Müzakere sürecinde İmralı heyeti ile sürekli görüşmeler halinde olan Abdullah Öcalan, Kobanê olaylarında "darbeye" işaret ediyor. 6-8 Ekim’de yaşananların sürece büyük zarar verdiğini belirten Abdullah Öcalan, bu konuda hükümeti, HDP'yi eleştirmiş ve Başbakan'ın bu yaklaşımlarının doğru olmadığını belirtiyor. Hükümet ile sürekli iletişim halinde olunması ve iletişimin kopmaması gerektiğine işaret eden PKK Lideri, Kobanê'de en ufak bir cevap alınmış olsaydı MYK çağrısının da yapılmayacağına ve MYK çağrısından önce insanların sokağa çıkacağını hükümete anlatmaya çalıştıklarına vurgu yapıyor. Olaylar esnasında ve sonrasında hükümet kanadında HDP’yi eleştiren açıklamaların ve kampanyaların doğru olmadığına dikkat çeken Abdullah Öcalan, hükümetin Kobanê politikalarını değiştirmesi gerektiğini söylüyor.

‘Kobanê’de bir darbe mayalanıyor’

“Kobanê savaşında ısrar olursa bunun arkası darbedir” diyen Abdullah Öcalan, o sürece ilişkin şu ifadeleri kullanıyor: “Kobanê’de bir darbe mayalanıyor. Bu en son dünkü Paris olayı da müthiş bir darbe hazırlandığını gösteriyor. Erdoğan acımasızca götürülecek. Daha önce Mursi örneğini vermiştim ama daha kötü bir son onun için hazırlanıyor. PKK’yi de kullanmak isteyecekler.  PKK üzerinden darbe inşa edilmek isteniyor. Mevcut savaş tarzı da buna yol açıyor. İşte 6-7 Ekim’de ortaya çıktı. Ben mektup yazmasam darbe olacaktı. Hiçbiriniz bunun farkında değildiniz. Bırakın 40 kişiyi, sınırsız ölümler yaşanacaktı. Doğru algılayıp güçlü refleks gösterme konusunda yetersizlikler var. Onu da götüreceklerdi. Darbe çarkı daha amansızca yürütülüyor. Paris’teki suikast onunla ilişkili. Hollanda Esad konusunda Türkiye’yle ortak hareket etmiş. Bu eylem Hollanda’yı bu anlamda geri çekme, Türkiye’yi yalnızlaştırma operasyonudur. AKP’ye yönelik darbe mekaniğinin de işlediğinin göstergesidir.”

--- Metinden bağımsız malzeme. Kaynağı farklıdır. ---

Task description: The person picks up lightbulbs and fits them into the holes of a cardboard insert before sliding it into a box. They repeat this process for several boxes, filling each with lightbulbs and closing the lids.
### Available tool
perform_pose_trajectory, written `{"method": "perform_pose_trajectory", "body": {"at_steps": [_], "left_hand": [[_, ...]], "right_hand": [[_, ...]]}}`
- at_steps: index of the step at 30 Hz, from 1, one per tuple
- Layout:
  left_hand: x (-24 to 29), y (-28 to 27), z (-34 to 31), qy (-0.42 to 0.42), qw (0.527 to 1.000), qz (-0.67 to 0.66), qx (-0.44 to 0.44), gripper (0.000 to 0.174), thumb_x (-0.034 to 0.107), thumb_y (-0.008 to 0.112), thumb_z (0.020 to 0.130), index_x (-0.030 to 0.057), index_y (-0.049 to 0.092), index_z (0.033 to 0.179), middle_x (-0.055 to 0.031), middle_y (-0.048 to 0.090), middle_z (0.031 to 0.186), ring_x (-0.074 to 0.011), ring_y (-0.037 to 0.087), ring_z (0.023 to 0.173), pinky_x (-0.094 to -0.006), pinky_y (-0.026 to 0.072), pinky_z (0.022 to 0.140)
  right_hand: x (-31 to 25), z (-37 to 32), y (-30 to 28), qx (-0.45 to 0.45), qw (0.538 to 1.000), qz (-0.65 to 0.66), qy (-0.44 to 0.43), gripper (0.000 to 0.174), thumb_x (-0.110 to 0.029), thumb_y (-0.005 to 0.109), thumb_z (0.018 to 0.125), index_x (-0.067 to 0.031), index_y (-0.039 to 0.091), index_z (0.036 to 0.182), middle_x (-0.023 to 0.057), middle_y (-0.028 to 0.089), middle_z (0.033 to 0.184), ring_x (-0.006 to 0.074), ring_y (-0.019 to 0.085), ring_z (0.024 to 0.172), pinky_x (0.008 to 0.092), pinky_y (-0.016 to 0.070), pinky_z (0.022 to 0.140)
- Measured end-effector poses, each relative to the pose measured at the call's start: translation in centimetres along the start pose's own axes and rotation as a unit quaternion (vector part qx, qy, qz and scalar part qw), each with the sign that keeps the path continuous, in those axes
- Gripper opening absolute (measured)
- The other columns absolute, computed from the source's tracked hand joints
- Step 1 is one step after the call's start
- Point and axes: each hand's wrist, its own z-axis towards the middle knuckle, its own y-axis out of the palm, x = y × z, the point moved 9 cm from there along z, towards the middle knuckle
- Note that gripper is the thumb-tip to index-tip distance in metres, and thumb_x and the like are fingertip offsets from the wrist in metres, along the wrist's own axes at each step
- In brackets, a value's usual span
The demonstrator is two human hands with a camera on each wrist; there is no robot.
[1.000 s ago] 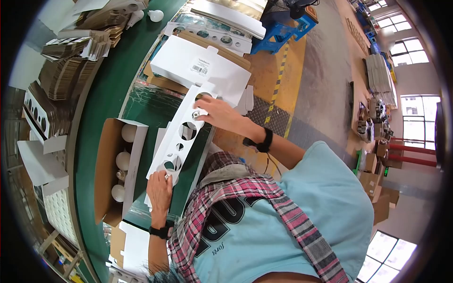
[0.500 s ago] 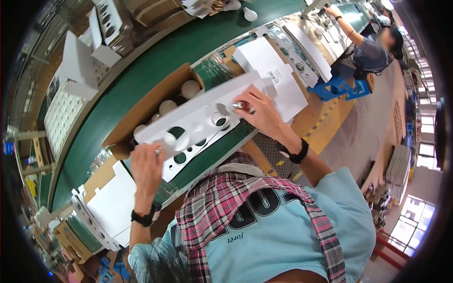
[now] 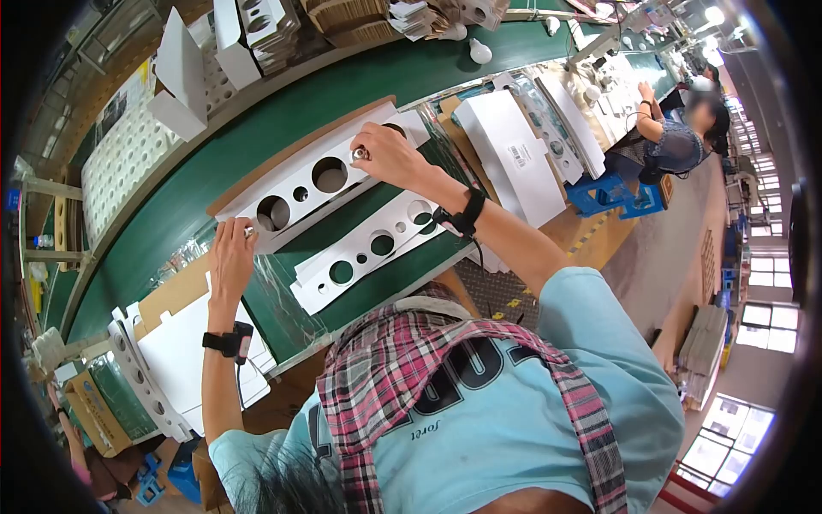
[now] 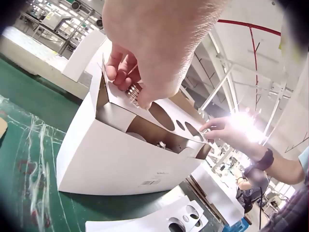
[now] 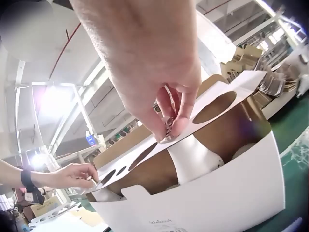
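Near the left end of a long white insert card with round holes (image 3: 295,177), my left hand (image 3: 231,257) pinches a bulb's metal screw base (image 4: 133,93). Toward the other end, my right hand (image 3: 390,158) pinches the screw base of a second bulb (image 5: 193,157), whose white body hangs below the card. The card lies over the open top of a white box (image 4: 111,154) with a brown inside. More bulbs inside the box are mostly hidden by the card. In front of the box lies another white holed insert (image 3: 310,295) on the green table.
A white labelled box (image 3: 505,146) stands to the right, with a loose bulb (image 3: 480,51) on the green surface behind. White cartons (image 3: 180,343) lie to the left. Stacked folded cardboard (image 3: 347,17) fills the far shelf. Another person (image 3: 676,128) sits at the far right.
Both hands have carried the insert card with its bulbs away from the body and over the open box. The other insert now shows uncovered on the table. The head view has turned.
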Motion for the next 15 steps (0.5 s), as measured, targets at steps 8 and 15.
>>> {"method": "perform_pose_trajectory", "body": {"at_steps": [8, 15], "left_hand": [[0.1, 0.1, 0.7, 0.014, 1.0, 0.005, 0.017, 0.016, 0.007, 0.061, 0.08, 0.0031, 0.053, 0.093, -0.011, 0.054, 0.088, -0.0302, 0.052, 0.086, -0.0392, 0.0443, 0.074], [0.0, 1.0, 0.9, 0.053, 0.999, 0.007, 0.003, 0.018, 0.006, 0.062, 0.078, 0.0035, 0.053, 0.093, -0.0099, 0.055, 0.088, -0.0296, 0.053, 0.088, -0.0393, 0.0448, 0.073]], "right_hand": [[0.8, 0.5, 1.4, -0.056, 0.996, -0.069, -0.001, 0.021, -0.014, 0.067, 0.071, 0.0019, 0.065, 0.084, 0.016, 0.06, 0.091, 0.0316, 0.059, 0.085, 0.0397, 0.0469, 0.079], [1.4, 1.1, 1.4, -0.051, 0.997, -0.047, -0.045, 0.019, -0.012, 0.066, 0.069, 0.0011, 0.065, 0.083, 0.0156, 0.062, 0.09, 0.0324, 0.058, 0.089, 0.0403, 0.0466, 0.08]]}}
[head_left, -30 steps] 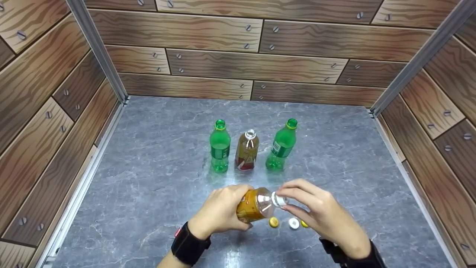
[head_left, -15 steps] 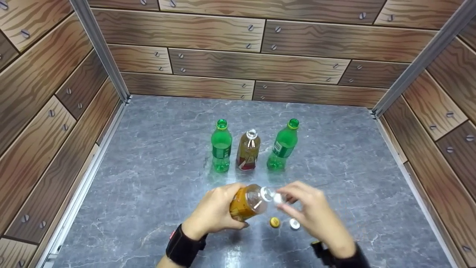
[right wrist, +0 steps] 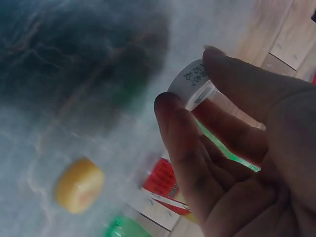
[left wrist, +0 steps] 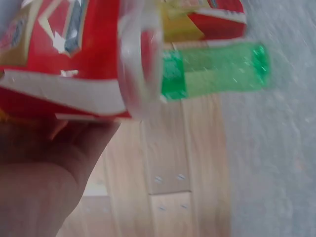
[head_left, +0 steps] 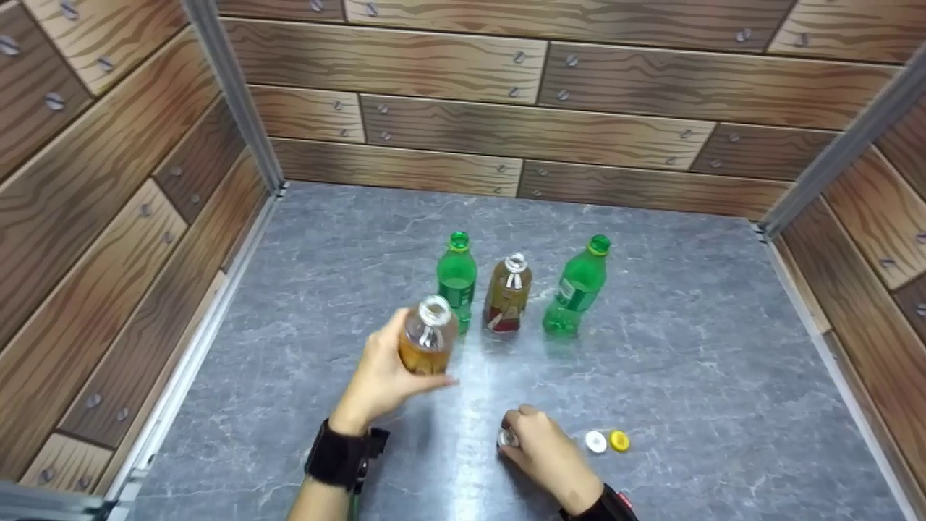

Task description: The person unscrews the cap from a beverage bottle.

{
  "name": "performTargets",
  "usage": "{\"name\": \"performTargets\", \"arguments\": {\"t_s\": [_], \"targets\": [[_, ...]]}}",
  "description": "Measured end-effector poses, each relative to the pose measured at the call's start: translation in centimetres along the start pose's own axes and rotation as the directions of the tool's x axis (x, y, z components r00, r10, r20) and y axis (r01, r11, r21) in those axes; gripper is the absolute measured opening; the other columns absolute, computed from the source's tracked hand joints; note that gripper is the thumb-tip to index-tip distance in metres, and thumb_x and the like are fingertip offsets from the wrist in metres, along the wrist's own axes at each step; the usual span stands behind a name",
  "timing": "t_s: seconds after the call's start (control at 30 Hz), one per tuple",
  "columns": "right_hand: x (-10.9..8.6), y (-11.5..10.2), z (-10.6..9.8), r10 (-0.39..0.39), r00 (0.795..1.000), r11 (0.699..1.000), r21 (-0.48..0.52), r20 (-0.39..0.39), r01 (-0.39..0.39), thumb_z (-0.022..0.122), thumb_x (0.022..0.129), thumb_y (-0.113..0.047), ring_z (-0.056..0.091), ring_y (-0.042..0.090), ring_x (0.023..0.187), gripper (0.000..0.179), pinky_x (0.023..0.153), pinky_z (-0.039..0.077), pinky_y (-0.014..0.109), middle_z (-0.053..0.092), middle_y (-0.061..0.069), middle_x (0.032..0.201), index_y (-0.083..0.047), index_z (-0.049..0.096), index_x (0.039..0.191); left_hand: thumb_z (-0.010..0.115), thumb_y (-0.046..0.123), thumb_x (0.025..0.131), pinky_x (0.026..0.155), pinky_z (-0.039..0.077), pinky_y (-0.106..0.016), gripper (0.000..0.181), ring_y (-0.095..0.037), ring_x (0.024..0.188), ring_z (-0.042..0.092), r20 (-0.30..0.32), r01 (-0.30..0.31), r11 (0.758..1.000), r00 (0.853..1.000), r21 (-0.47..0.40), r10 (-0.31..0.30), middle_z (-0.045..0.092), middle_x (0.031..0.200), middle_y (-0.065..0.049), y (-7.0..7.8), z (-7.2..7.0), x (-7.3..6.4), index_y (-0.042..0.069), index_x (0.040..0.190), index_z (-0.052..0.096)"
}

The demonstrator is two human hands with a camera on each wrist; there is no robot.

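Note:
My left hand (head_left: pixel 387 373) grips an uncapped clear plastic bottle of amber drink (head_left: pixel 427 347), its open mouth tipped toward the head camera. The red label of this bottle (left wrist: pixel 74 54) fills the upper left of the left wrist view, with the bottle held off the table. Low over the tabletop, my right hand (head_left: pixel 542 449) pinches a white bottle cap (right wrist: pixel 190 84) between thumb and fingers. Right of that hand lie a white cap (head_left: pixel 596 441) and a yellow cap (head_left: pixel 619 441). A yellow cap (right wrist: pixel 79 185) also shows, blurred, in the right wrist view.
Behind the hands stand a green bottle (head_left: pixel 457 275), an amber bottle with a red label (head_left: pixel 508 293) and another green bottle (head_left: pixel 576 286), all uncapped. Wood-patterned walls (head_left: pixel 448 123) enclose the grey marbled tabletop (head_left: pixel 694 347) at the back and sides.
The white cap has come off the amber bottle in my right hand, which has moved down and left to the tabletop. My left hand has moved left and forward, turning the bottle more upright.

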State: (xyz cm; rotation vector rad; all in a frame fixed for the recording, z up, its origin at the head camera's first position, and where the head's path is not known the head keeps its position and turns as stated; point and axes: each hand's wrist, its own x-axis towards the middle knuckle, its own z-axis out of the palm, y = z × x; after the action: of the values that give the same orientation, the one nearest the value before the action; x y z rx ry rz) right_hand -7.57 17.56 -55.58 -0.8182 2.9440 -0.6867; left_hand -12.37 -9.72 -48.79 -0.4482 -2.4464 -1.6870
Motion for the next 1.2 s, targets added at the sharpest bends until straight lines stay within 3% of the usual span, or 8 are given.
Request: {"name": "performTargets", "arguments": {"t_s": [0.1, 0.2, 0.33, 0.43, 0.6, 0.77, 0.97, 1.2], "targets": [[-0.1, 0.9, 0.1, 0.043, 0.997, 0.999, 0.010, 0.060, -0.044, 0.087, 0.082, -0.015, 0.066, 0.019, 0.076, 0.022, 0.067, 0.059, 0.035, 0.063, 0.002, 0.087, -0.009, 0.068, 0.092, 0.102, 0.018, 0.058, 0.111, 0.052, -0.048, 0.092, -0.023, 0.123, 0.065, -0.124, 0.050, 0.997, 0.991, -0.066, -0.058, 0.069, 0.133, -0.002, -1.6, 0.2, 1.3, 0.016, 0.138, 0.056], [0.0, 1.7, 0.1, 0.082, 0.992, 0.996, 0.034, 0.096, -0.085, 0.087, 0.082, -0.016, 0.067, 0.020, 0.078, 0.022, 0.068, 0.059, 0.037, 0.063, 0.001, 0.088, -0.010, 0.068, 0.091, 0.103, 0.020, 0.057, 0.111, 0.051, -0.051, 0.095, -0.028, 0.123, 0.066, -0.214, 0.105, 0.988, 0.969, -0.109, -0.127, 0.069, 0.133, -0.008, -3.7, 0.9, 3.0, 0.013, 0.139, 0.055], [-0.3, 2.2, 0.2, 0.113, 0.991, 0.992, 0.051, 0.074, -0.117, 0.088, 0.081, -0.016, 0.066, 0.019, 0.078, 0.023, 0.067, 0.058, 0.035, 0.060, 0.000, 0.087, -0.012, 0.067, 0.089, 0.103, 0.027, 0.059, 0.111, 0.051, -0.052, 0.101, -0.031, 0.123, 0.067, -0.275, 0.188, 0.978, 0.939, -0.087, -0.205, 0.069, 0.134, -0.012, -7.0, 2.3, 5.5, 0.012, 0.144, 0.050], [-0.6, 2.3, 0.5, 0.120, 0.991, 0.991, 0.053, 0.063, -0.123, 0.088, 0.082, -0.018, 0.064, 0.017, 0.077, 0.024, 0.066, 0.056, 0.033, 0.059, -0.001, 0.087, -0.012, 0.066, 0.089, 0.101, 0.025, 0.064, 0.111, 0.051, -0.051, 0.099, -0.032, 0.122, 0.066, -0.295, 0.223, 0.972, 0.926, -0.073, -0.234, 0.068, 0.133, -0.014, -9.2, 3.2, 6.7, 0.011, 0.145, 0.046], [-1.2, 2.1, 0.8, 0.121, 0.992, 0.991, 0.060, 0.030, -0.123, 0.088, 0.081, -0.020, 0.063, 0.014, 0.078, 0.024, 0.066, 0.056, 0.032, 0.059, -0.002, 0.087, -0.013, 0.066, 0.089, 0.097, 0.014, 0.070, 0.117, 0.046, -0.050, 0.091, -0.035, 0.128, 0.061, -0.301, 0.202, 0.975, 0.927, -0.097, -0.222, 0.061, 0.138, -0.018, -11.3, 4.4, 7.8, 0.007, 0.142, 0.042], [-1.7, 1.9, 0.9, 0.126, 0.992, 0.990, 0.064, 0.011, -0.127, 0.088, 0.082, -0.021, 0.060, 0.011, 0.077, 0.025, 0.065, 0.054, 0.031, 0.058, -0.004, 0.086, -0.014, 0.066, 0.088, 0.094, 0.015, 0.076, 0.120, 0.041, -0.051, 0.088, -0.037, 0.133, 0.057, -0.300, 0.164, 0.980, 0.935, -0.113, -0.191, 0.057, 0.143, -0.020, -11.8, 5.1, 8.7, 0.006, 0.144, 0.039], [-1.9, 2.2, 0.8, 0.139, 0.989, 0.986, 0.083, 0.054, -0.144, 0.087, 0.085, -0.028, 0.058, 0.010, 0.075, 0.026, 0.063, 0.051, 0.029, 0.057, -0.003, 0.086, -0.013, 0.067, 0.091, 0.092, 0.012, 0.078, 0.121, 0.040, -0.052, 0.089, -0.037, 0.136, 0.055, -0.263, 0.156, 0.980, 0.947, -0.120, -0.183, 0.054, 0.145, -0.020, -12.1, 5.7, 9.4, 0.007, 0.147, 0.036], [-2.0, 2.0, 1.1, 0.144, 0.987, 0.985, 0.091, 0.069, -0.149, 0.082, 0.089, -0.040, 0.056, 0.010, 0.075, 0.035, 0.063, 0.050, 0.031, 0.059, 0.000, 0.090, -0.010, 0.067, 0.098, 0.094, 0.012, 0.074, 0.127, 0.030, -0.055, 0.111, -0.040, 0.147, 0.042, -0.191, 0.204, 0.974, 0.957, -0.098, -0.220, 0.039, 0.159, -0.023, -12.7, 4.6, 8.1, 0.009, 0.159, 0.022]]}}
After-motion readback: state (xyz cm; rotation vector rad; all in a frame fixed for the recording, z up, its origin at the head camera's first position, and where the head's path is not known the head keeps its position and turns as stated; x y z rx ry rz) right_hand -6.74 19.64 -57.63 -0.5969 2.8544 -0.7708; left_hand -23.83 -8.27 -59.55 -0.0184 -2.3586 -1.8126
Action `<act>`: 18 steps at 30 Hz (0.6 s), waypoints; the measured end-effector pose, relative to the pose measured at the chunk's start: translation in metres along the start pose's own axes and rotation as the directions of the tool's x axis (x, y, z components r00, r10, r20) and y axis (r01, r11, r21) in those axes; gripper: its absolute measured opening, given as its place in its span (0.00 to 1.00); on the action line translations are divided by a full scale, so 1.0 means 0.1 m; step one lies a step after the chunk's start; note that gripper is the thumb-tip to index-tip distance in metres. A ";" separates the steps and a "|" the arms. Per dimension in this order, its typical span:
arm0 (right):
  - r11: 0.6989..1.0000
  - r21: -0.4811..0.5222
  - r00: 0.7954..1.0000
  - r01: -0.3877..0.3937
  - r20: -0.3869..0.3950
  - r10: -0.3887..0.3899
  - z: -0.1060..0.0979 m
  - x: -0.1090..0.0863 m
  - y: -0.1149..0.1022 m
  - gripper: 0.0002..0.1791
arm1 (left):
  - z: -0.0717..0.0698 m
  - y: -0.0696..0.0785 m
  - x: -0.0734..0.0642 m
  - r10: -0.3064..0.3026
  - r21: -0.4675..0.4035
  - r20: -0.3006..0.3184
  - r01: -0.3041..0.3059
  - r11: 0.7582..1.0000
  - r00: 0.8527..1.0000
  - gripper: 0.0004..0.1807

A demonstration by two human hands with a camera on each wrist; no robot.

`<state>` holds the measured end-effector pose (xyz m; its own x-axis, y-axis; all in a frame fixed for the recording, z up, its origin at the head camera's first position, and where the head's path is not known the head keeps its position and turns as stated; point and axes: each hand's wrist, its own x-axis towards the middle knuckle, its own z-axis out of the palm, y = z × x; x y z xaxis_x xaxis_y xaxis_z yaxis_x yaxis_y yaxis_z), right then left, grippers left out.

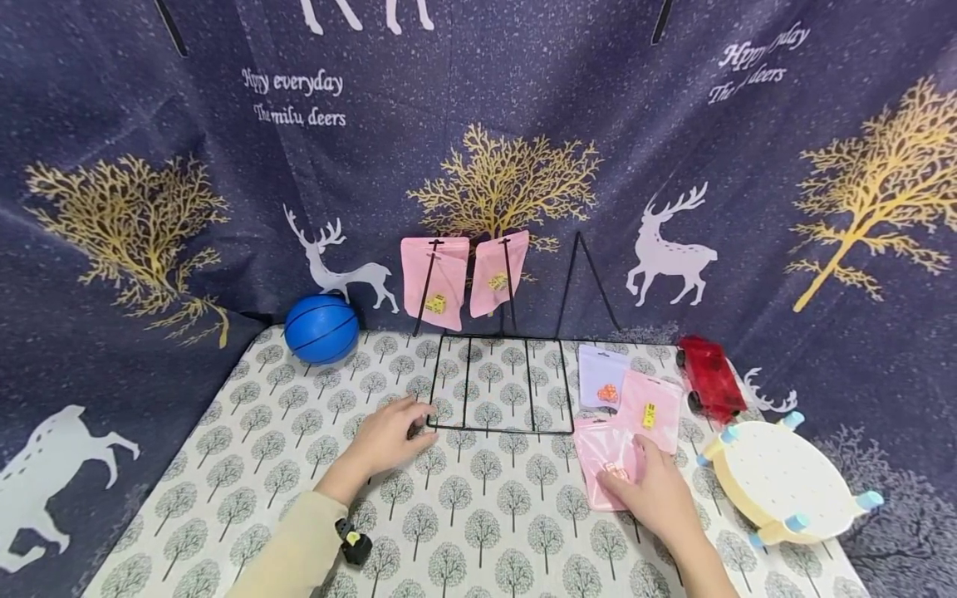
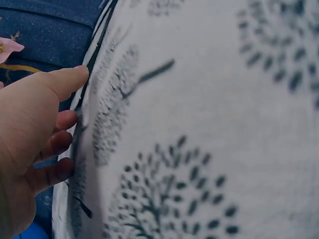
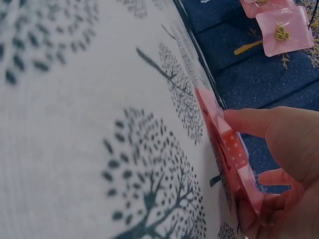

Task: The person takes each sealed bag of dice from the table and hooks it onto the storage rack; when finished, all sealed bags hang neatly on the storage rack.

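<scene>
My right hand (image 1: 658, 494) grips a pink zip bag (image 1: 596, 448) lying at the right of the table, a red dotted die inside it. In the right wrist view, thumb and fingertips are at the bag's edges. Beside it are a pink bag with a yellow die (image 1: 664, 405) and a lilac bag with an orange-red die (image 1: 598, 370). My left hand (image 1: 385, 438), fingers loosely bent and parted, is right at the front left corner of a black wire rack (image 1: 497, 430). Two pink bags, a left one (image 1: 419, 274) and a right one (image 1: 489, 257), hang on its prongs.
A blue ball (image 1: 321, 330) is at the back left. Toward the right edge are a red toy car (image 1: 714, 378) and a cream round stool (image 1: 785, 482) lying with its blue-tipped legs up. A dark patterned curtain (image 1: 508, 100) hangs behind the tree-print tablecloth (image 1: 449, 531).
</scene>
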<state>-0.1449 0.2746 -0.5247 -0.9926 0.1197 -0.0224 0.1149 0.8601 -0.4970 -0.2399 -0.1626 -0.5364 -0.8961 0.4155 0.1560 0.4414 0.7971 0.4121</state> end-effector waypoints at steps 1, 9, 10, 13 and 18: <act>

‘Dünyada ender rastlanan bir operasyon’ 

Türkiye cephesinde Kobanê’ye yönelik en yoğun saldırının geliştiği güne yani 29 Kasım tarihine işaret eden Abdullah Öcalan, eylemlerde MİT’in özel müdahalesi olduğunu da ifade ediyor. Abdullah Öcalan, “Ben ilk defa burada söylüyorum. Kobanê üzerinden darbe mekaniği devreye konulabilir dedim. Bu olaylar darbe mekaniğini hızlandıran olaylardı. Dikkat edilirse koalisyon güçleri en kritik noktada devreye girdi. Dünyada ender rastlanan bir operasyon gerçekleştirdi. Onlarca uçakla hava bombardımanı gerçekleştirdi. O koalisyonun sözde kurtarma operasyonuyla 29’unda gerçekleşen IŞİD saldırısını aynı güçlerin yaptığını araştırmalısınız” değerlendirmelerinde bulunuyor.

‘Ben olmasaydım 6-7 Ekim’le HDP kalmazdı’

Kobanê eylemleri, 29 Kasım’da gerçekleşen yoğun saldırılar, yargısız infazlar, Hakkari’nin Yüksekova ilçesinde ve Diyarbakır’da astsubayların vurulmasını darbenin bir parçası olarak değerlendiren PKK Lideri, şu ifadeleri kullanıyor: “Bizim üst aklı bulmamız lazım. Bu üst akıl kimdir? Ben değilim. HDP de değil. Selahattin Bey, hepsi gidiyordu. O mektup o akşam yazıldı ve provokasyon durduruldu. Ben olmasaydım 6-7 Ekim’le birlikte HDP kalmazdı. Arkasından bilmiyorum kaç gün sonra Bingöl olayı oldu. Asıl yapanlar hala açığa çıkmadı. Aynı şey Hakkâri Yüksekova’da da oldu. Diyarbakır’da bir astsubay ensesinden vuruldu. Bu pratiğimizle darbe mekaniği yarım kaldı.  Cizre olaylarına, 6-7 Ekim olaylarına müdahale etmeseydim tüm Cizre ve Diyarbakır’ı katledeceklerdi.”